Loin d'y voir un canular, la Mildt avait porté plainte et une information judiciaire avait été ouverte en avril 2005, menant deux mois plus tard à l'interpellation de onze majeurs, âgés de 18 à 29 ans, et de trois mineurs dont les cas ont été disjoints.

L'enquête avait permis de mettre en évidence que ces jeunes internautes appartenaient pour la plupart à un groupe de discussion baptisé OWNZ, où ils échangeaient des connaissances techniques et discutaient assidûment de piratage.

Si l'attaque contre la Mildt constitue le coeur du dossier, certains sont également poursuivis pour avoir piraté d'autres sites: celui de Partouche Casino, du GIGN, de HEC, des restaurants Hippopotamus ou encore de la cour d'appel de Paris.

Si aujourd'hui, les piratages de sites web sont «assez communs», avec plusieurs dizaines de cas par jour «rien qu'en France», en 2004-05, cela était encore «assez exceptionnel», a témoigné jeudi M. Dubois, expert informatique.

Selon lui, les membres du groupe OWNZ auraient, entre janvier et juin 2005, piraté «plusieurs centaines de machines».

La justice reproche aux jeunes majeurs de s'être introduits frauduleusement dans un système de traitement automatisé des données et d'en avoir modifié ou supprimé des données.

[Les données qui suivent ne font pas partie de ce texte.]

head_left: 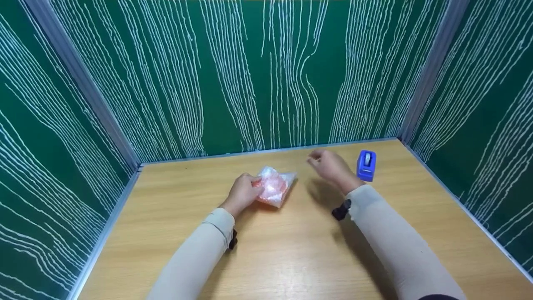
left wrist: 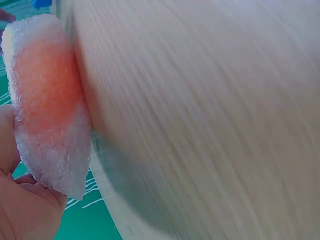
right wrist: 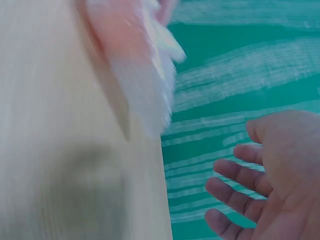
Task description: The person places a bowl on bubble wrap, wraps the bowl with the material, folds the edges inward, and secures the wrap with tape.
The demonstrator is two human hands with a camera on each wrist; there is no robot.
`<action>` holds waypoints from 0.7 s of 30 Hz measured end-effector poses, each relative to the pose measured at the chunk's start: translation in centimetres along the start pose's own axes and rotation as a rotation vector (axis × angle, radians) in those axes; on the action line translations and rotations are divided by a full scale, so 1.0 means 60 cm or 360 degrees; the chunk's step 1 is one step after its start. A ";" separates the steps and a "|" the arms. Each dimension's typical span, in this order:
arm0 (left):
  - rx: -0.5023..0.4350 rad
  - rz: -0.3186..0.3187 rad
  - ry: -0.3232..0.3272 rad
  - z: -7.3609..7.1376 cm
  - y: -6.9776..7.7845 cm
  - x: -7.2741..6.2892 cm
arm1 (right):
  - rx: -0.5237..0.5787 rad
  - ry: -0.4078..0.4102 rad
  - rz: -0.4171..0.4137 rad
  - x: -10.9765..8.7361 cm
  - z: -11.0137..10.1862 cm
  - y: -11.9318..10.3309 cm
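Observation:
A bubble-wrapped bundle (head_left: 272,187) with something orange-red inside sits over the middle of the wooden table. My left hand (head_left: 243,193) grips its left side between thumb and fingers. The left wrist view shows the bubble wrap (left wrist: 47,100) upright against the tabletop, its loose end near the fingers; what it encloses is hidden. Right of the bundle, my right hand (head_left: 332,167) is raised above the table with nothing in it. Its fingers (right wrist: 240,175) are spread and slightly bent in the right wrist view, apart from the wrap.
A blue tape dispenser (head_left: 366,174) stands at the back right, just beyond the right wrist. Green panels (head_left: 291,75) with wavy white lines enclose the wooden table (head_left: 175,233) at the back and both sides, joined by grey corner posts.

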State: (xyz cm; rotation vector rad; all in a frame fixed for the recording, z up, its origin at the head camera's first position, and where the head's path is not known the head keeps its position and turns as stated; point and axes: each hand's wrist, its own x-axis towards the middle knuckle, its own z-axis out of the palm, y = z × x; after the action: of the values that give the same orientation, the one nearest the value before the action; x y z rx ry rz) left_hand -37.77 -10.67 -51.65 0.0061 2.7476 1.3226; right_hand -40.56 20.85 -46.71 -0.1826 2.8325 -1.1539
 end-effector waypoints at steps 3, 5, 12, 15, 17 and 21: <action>0.0017 0.0001 0.0002 0.001 0.003 -0.002 | -0.0002 0.0149 -0.0005 0.009 -0.032 0.037; 0.0031 -0.0005 0.0001 0.002 0.005 -0.003 | 0.0006 0.0201 0.0044 0.009 -0.053 0.061; 0.0026 -0.0024 -0.0010 0.003 0.011 -0.004 | 0.0046 0.0320 0.0299 -0.013 -0.109 0.149; 0.0008 -0.0032 -0.0016 0.004 0.011 -0.003 | 0.0120 0.0351 0.0442 -0.020 -0.124 0.178; 0.0002 -0.0028 -0.0018 0.004 0.011 -0.003 | 0.0189 0.0362 0.0543 -0.024 -0.132 0.194; -0.0011 -0.0040 -0.0011 0.003 0.010 -0.002 | 0.0256 0.0361 0.0735 -0.031 -0.141 0.213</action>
State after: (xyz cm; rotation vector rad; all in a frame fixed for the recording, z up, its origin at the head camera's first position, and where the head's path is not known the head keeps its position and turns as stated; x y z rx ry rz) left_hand -37.66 -10.14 -51.30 -0.0238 2.7278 1.3234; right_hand -40.71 36.01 -49.58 0.6141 2.7176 -1.3427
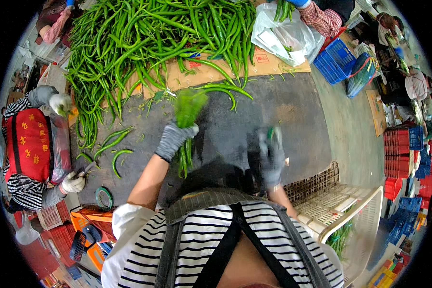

Les trois plus directement concernés par l'attaque sur le site de la Mildt sont également poursuivis pour provocation à l'usage du cannabis. La pilule passe d'autant plus mal pour le ministère public que le principal responsable, Benjamin, 25 ans, était, au moment des faits, développeur informatique au sein des services de police.

«Pour nous, c'était un jeu», s'est justifié Jérôme, 25 ans, affirmant n'avoir rien gagné financièrement dans l'histoire.

«Notre seule finalité, c'était de rentrer dans une machine», a-t-il encore expliqué, assurant n'avoir jamais «voulu nuire à quelqu'un».

Tout comme lui, Kes, Kiki, Angstor ou encore Moloss, du nom de leur pseudo, ont raconté comment, passionnés d'informatique depuis l'enfance, ils se sont laissés emporter par le jeu et l'émulation.

Le procès doit s'achever vendredi et le jugement mis en délibéré.